Black Mountain was founded by a renegade classics professor named John Andrew Rice, who had been kicked out of Rollins College, in Florida. Rice believed that making something is a different learning experience from remembering something. A lot of education is reception. You listen to an expert explain a subject to you, and then you repeat back what you heard to show that you learned it. Teachers push students to engage actively with the material, but it’s easy to be passive, to absorb the information and check off the box.
Rice thought that this made for bad social habits. Democracy is about making choices, and people need to take ownership of their choices. We don’t want to vote the way someone else tells us to. We want to vote based on beliefs we have chosen for ourselves. Making art is making choices. Art-making is practice democracy.
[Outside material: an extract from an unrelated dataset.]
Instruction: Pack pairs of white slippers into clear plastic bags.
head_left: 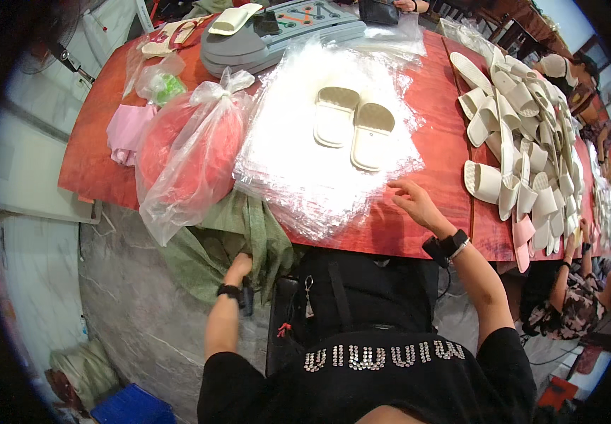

Rice did not think of art-making as therapy or self-expression. He thought of it as mental training. As anyone who has tried to write a poem knows, the discipline in art-making is exercised from within rather than without. You quickly realize that it’s your own laziness, ignorance, and sloppiness, not somebody else’s bad advice, that are getting in your way. No one can write your poem for you. You have to figure out a way to write it yourself. You have to make a something where there was a nothing.
Bauhaus was all about abolishing distinctions between craft, or design, and fine art.
Black Mountain College was a holistic learning environment. Teachers and students worked together; people who came to teach (and who stayed—not everyone found the work conditions to their liking) sat in on one another’s classes and ended up learning as much as the students. When a new building needed to be constructed, students and teachers built it themselves, just as, at the old Dewey School, at the University of Chicago, the children grew their own food and cooked their own meals.